Given the entries that follow, write out exactly the lines starting at the one containing "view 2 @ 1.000" and ending at the one containing "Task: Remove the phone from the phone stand", both ends included, and only those.

[Records drawn from a dataset]
-- -- --

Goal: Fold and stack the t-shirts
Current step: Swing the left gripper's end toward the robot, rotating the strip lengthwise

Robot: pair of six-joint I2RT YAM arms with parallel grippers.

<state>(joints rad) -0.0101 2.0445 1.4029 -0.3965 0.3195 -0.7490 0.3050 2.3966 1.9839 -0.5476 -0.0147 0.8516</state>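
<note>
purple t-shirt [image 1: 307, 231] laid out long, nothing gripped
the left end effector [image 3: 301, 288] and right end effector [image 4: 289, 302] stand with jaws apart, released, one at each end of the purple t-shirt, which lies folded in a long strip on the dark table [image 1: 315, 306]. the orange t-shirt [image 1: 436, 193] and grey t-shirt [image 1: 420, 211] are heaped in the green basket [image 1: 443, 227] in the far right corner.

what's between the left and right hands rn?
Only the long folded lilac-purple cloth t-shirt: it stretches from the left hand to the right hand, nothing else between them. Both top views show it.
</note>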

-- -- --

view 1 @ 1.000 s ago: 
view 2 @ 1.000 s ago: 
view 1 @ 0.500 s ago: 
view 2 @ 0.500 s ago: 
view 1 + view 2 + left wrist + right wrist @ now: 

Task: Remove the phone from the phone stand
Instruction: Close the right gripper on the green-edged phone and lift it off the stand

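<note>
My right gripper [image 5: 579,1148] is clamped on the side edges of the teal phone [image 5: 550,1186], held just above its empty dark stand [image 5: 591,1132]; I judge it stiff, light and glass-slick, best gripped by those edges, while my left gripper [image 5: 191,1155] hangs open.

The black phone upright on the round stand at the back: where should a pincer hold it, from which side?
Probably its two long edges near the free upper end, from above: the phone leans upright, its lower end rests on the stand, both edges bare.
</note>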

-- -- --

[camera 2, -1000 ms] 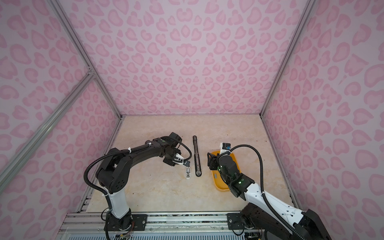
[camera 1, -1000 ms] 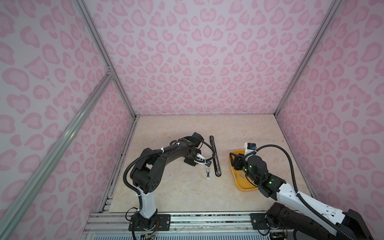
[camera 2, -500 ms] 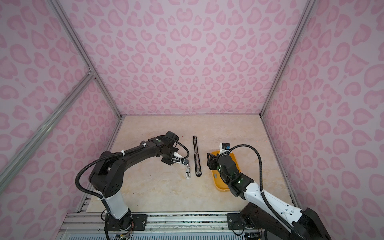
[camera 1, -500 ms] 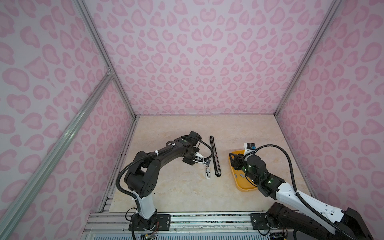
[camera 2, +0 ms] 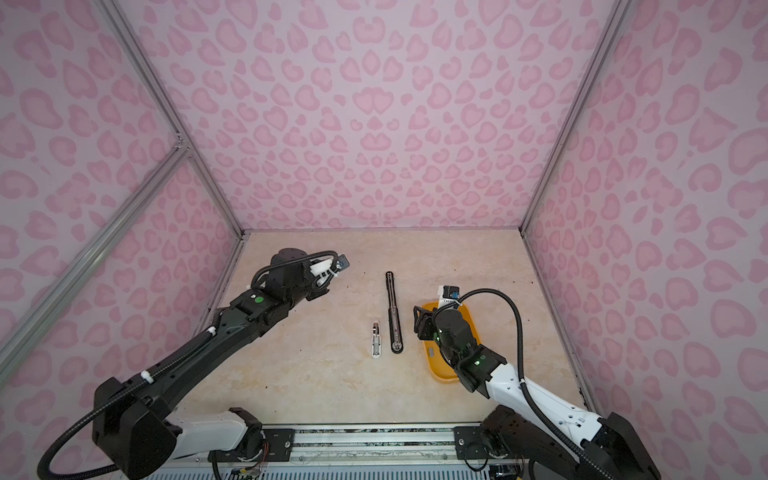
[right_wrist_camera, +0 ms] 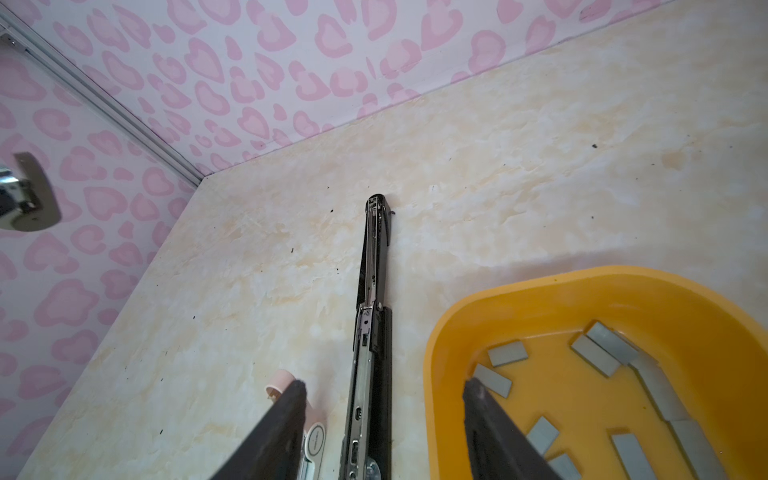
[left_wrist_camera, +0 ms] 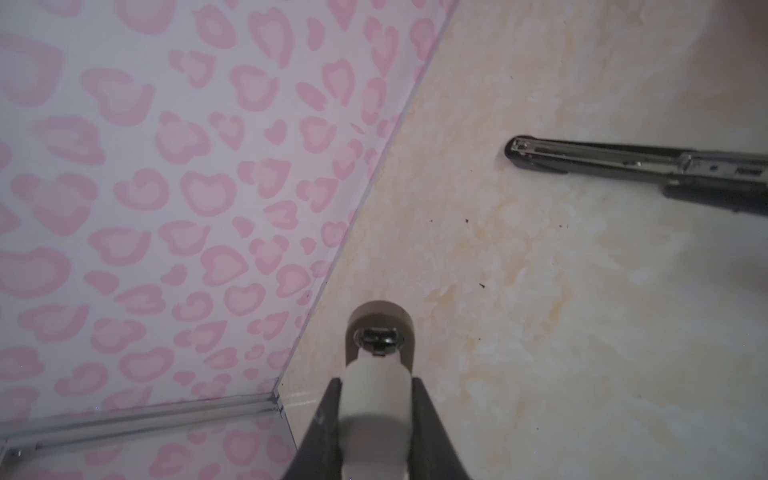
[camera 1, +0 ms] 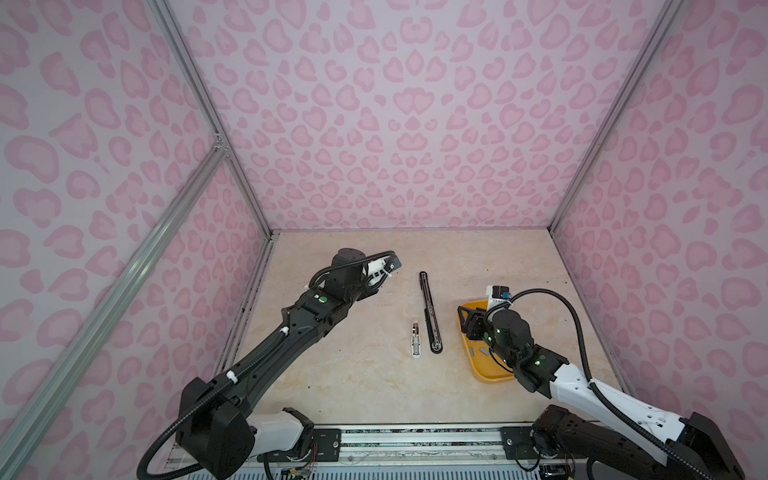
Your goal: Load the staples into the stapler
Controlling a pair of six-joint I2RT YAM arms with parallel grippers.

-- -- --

Answer space —
view 2 @ 1.000 s ago: 
view 1 @ 0.500 s ago: 
view 2 @ 0.500 s ago: 
view 1 + view 2 + left wrist + right wrist @ now: 

Task: Remove the phone from the phone stand

Nothing more remains to be done for this exercise.